On December 1, 2005, President Arroyo appointed Gutierrez to the post of Ombudsman, who is responsible for investigating erring government officials. Thus, she became the first woman to be appointed as ombudsman in Philippines. In June 2007, she was elected as vice-president of the 22-member Asian Ombudsman Association (AOA), a regional grouping which aims to improve multilateral cooperation among Asian countries in the fight against the social menace.

In March 2009, former Senate President Jovito Salonga and civil society groups filed impeachment charges before the Philippine Congress against Gutierrez, alleging that she mishandled cases. The complaint was later dismissed.
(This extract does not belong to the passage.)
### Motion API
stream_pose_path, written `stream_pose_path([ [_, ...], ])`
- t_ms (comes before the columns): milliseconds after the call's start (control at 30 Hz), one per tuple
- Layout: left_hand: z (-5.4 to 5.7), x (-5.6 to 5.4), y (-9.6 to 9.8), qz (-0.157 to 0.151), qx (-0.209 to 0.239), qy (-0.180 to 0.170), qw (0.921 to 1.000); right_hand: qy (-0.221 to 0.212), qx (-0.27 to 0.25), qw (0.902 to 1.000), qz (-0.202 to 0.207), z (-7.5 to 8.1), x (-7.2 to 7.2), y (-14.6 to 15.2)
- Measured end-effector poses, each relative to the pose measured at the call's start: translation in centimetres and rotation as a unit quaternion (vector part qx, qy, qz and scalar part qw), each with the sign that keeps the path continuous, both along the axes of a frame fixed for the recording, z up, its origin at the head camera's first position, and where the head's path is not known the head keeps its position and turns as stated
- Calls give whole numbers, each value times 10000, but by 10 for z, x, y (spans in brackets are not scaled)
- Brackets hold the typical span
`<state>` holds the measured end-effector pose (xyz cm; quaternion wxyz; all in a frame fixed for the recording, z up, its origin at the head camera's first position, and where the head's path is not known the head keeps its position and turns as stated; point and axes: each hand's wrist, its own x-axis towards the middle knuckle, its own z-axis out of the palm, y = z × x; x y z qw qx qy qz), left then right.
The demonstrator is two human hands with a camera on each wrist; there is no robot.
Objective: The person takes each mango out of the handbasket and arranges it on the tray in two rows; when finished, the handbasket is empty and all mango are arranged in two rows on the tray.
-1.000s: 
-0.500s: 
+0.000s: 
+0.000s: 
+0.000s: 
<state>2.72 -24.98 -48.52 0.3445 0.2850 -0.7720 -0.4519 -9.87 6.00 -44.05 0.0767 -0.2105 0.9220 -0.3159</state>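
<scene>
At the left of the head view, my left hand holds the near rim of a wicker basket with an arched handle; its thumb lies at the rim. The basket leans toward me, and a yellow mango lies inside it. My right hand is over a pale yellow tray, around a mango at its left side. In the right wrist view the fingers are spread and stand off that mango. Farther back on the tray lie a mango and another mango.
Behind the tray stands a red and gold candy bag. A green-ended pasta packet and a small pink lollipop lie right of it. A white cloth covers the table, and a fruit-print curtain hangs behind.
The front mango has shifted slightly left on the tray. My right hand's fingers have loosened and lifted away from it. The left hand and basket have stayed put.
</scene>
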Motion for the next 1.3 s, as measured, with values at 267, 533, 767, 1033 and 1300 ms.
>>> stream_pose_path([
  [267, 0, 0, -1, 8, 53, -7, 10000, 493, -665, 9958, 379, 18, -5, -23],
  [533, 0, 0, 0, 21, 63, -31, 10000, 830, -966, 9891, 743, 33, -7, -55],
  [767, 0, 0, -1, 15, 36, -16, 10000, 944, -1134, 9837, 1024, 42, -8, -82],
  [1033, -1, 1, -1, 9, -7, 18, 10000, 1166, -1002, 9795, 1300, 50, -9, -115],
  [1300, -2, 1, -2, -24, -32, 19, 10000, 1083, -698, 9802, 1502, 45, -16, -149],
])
On July 22, 2010, a new impeachment complaint was filed against Gutierrez by Akbayan party-list representative Risa Hontiveros, former Brigadier General Danilo Lim and Evelyn Pestano on the basis of "illegal, unjust, improper or inefficient" handling of cases. In August 2010, another impeachment complaint was filed by Bagong Alyansang Makabayan for inaction on the Fertilizer Fund scam, the Euro Generals scandal, and the Mega Pacific scandal. The Senate Blue Ribbon Committee on March 10, 2011, recommended the impeachment and resignation of Gutierrez as well as the firing of members of the Office of the Special Prosecutor for "neglecting, weakening and complicating" the plunder case against former military comptroller Maj. Gen. Carlos Garcia and his family.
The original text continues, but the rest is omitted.